Responding to Market Fragmentation with Structured Flexibility
One of the key insights from both Klima’s experience and the research literature is this: fragmentation is not a bug, it’s a feature of semi-fungible markets. But fragmentation doesn’t have to imply opacity.
The AAM does not try to eliminate fragmentation but structures it. It provides access to programmable liquidity, where project developers can sell credits directly to the Protocol if price thresholds are met, and corporate buyers can retire credits transparently if the portfolio composition aligns with their claims.
This kind of reflexive market-making allows Klima 2.0 to navigate both short-term preferences and long-term supply-demand cycles, without overexposing itself to vintage risk or liquidity mispricing.
Beyond Carbon: A Blueprint for Semi-Fungible Markets
Klima 2.0’s architecture aligns with what emerging research describes as the future of digital markets. Semi-fungible assets, like bonds, compute resources, or restaking tokens, are rapidly growing within DeFi, institutional finance, and environmental markets alike.
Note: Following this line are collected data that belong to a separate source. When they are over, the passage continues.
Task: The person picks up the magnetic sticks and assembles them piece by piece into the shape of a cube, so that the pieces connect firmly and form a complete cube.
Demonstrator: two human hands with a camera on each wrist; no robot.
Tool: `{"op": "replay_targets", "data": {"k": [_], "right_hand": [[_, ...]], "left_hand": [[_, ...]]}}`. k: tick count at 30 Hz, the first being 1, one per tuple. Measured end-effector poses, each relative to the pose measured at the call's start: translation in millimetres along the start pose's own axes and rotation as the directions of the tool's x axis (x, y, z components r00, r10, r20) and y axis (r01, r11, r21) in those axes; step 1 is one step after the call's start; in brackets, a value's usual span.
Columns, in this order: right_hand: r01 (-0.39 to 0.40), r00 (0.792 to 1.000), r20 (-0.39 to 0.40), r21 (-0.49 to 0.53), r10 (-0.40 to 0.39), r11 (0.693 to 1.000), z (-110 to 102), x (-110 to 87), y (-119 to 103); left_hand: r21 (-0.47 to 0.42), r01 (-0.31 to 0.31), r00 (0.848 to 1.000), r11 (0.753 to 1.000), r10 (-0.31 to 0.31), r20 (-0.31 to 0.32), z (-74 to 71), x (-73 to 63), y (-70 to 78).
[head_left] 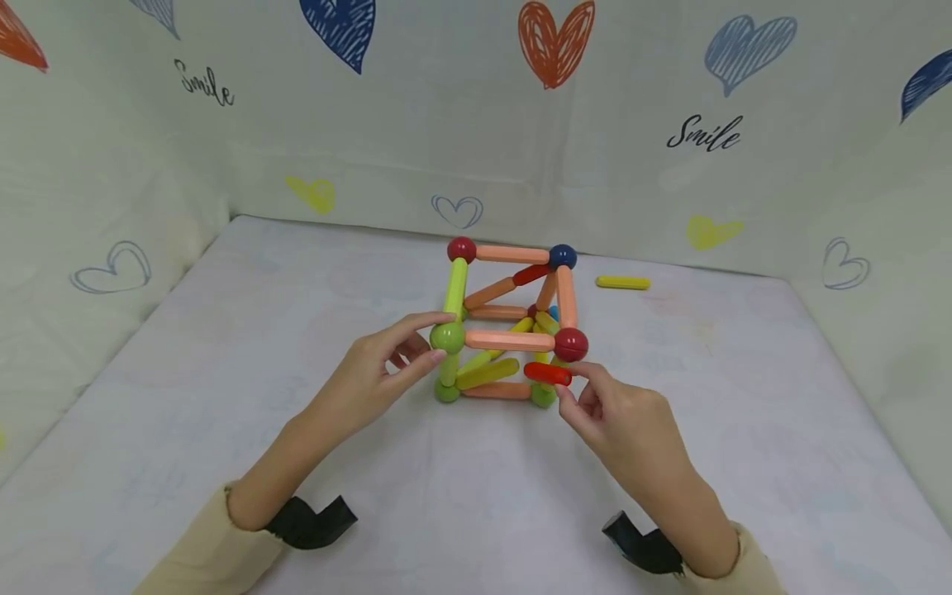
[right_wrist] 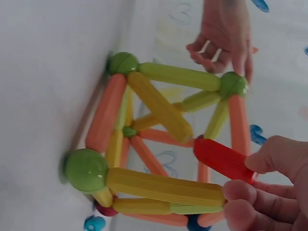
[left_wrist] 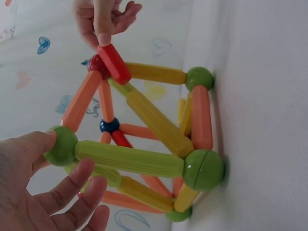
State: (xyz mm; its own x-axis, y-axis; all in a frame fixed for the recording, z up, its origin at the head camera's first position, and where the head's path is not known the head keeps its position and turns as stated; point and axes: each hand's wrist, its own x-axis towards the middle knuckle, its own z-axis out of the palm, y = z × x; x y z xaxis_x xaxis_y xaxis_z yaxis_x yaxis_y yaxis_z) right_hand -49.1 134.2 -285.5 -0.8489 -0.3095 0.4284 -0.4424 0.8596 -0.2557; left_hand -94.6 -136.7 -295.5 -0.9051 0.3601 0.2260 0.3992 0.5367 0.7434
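Observation:
A cube-like frame of magnetic sticks and balls stands on the table. My left hand (head_left: pixel 368 364) pinches the green ball (head_left: pixel 448 337) at its upper front left corner between thumb and index finger. In my right hand (head_left: pixel 632 421), thumb and fingertips pinch a short red stick (head_left: pixel 547 373) by its right end, just below the dark red ball (head_left: pixel 571 345). A yellow stick (right_wrist: pixel 161 106) slants up from the lower front left green ball (head_left: pixel 447 391). Its free end lies near the red stick, with a small gap visible in the right wrist view.
One loose yellow stick (head_left: pixel 623 283) lies on the white table (head_left: pixel 706 397), behind and right of the frame. At the frame's back, another red stick (head_left: pixel 531 275) forms part of a diagonal. A blue ball (head_left: pixel 563 256) marks the upper back right corner. Patterned cloth (head_left: pixel 461 124) hangs behind.

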Motion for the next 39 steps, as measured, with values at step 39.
{"op": "replay_targets", "data": {"k": [39], "right_hand": [[-0.042, 0.986, -0.125, 0.477, 0.115, 0.878, 20, -12.9, 3]], "left_hand": [[-0.005, -0.014, 1.0, 1.0, 0.014, -0.002, -2.3, -1.4, -1.1]]}}
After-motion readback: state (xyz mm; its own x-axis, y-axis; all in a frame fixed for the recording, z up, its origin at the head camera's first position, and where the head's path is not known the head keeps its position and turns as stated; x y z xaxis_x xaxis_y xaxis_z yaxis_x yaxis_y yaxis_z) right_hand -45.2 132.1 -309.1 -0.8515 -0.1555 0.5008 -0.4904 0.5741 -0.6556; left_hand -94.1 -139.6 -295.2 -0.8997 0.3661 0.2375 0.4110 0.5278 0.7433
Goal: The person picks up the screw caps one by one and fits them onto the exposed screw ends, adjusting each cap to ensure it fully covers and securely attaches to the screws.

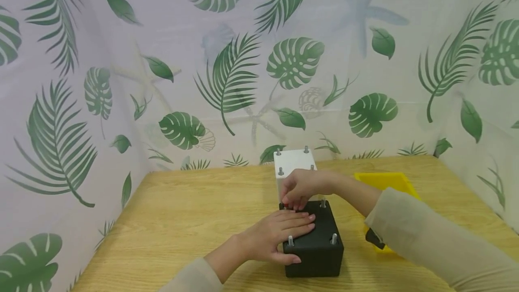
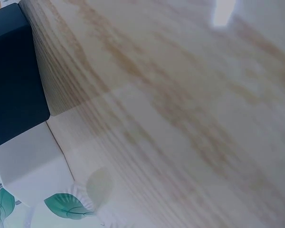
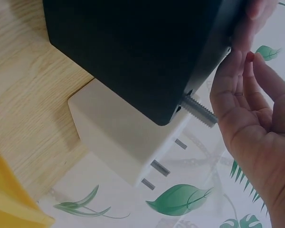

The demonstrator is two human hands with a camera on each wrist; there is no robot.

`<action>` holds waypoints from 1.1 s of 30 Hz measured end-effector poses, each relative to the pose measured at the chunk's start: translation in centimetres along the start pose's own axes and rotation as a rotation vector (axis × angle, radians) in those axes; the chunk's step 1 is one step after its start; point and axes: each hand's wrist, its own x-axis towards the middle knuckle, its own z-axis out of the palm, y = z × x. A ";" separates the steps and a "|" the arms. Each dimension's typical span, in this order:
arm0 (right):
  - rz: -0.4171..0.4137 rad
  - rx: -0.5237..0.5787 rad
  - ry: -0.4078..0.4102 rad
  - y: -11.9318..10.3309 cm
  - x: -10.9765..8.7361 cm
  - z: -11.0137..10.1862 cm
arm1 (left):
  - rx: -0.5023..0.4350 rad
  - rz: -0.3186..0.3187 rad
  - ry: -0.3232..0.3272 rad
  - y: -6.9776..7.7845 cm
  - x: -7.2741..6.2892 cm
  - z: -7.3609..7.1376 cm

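A black box (image 1: pixel 314 262) stands on the table, with threaded metal posts (image 1: pixel 334 239) rising from its top corners. My left hand (image 1: pixel 277 233) rests on the top with fingers extended, its thumb at the near side. At the far left corner, my right hand (image 1: pixel 302 186) pinches a small red piece (image 3: pixel 250 57) between thumb and fingertips. Its kind cannot be made out, since the fingers cover most of it. Behind the black box is a white box (image 1: pixel 293 159) with similar posts. The left wrist view shows the sides of both boxes but no hand.
To the right stands a yellow bin (image 1: pixel 399 179), partly hidden by my right forearm. A dark object (image 1: pixel 374 239) shows below the right cuff. The wood-grain table (image 1: pixel 194 215) ends at a leaf-patterned cloth (image 1: pixel 251 80) hung behind and at the sides.
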 end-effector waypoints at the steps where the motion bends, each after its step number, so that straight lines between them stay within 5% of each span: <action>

As digital environmental assets proliferate (e.g., battery passports, biodiversity credits, dMRV-backed credits), the need for structured partial ordering and programmable allocation becomes increasingly important.
Klima Protocol offers one of the first blueprints for a market-clearing system for semi-fungible environmental assets, backed by real governance, real token mechanics, and real economic incentives.
What Comes Next
The carbon market won’t be “solved” with a single innovation. But it can evolve toward greater transparency, efficiency, and impact if the tools are built to reflect its inherent complexity.
Klima 2.0 represents a step toward that evolution: a model of a user-governed climate finance protocol that embraces fragmentation as an input, not an obstacle, to intelligent pricing and capital allocation.
As other carbon market actors, from Northern Trust to EcoRegistry, ICR, DevvStream and JPMorgan, begin exploring blockchain-based registry systems and tokenized carbon assets, we believe Klima’s role as an experimental infrastructure layer is more important than ever.
Whether we set the standard or inspire the one that does, we remain committed to building the market infrastructure that climate finance needs, and that the planet demands.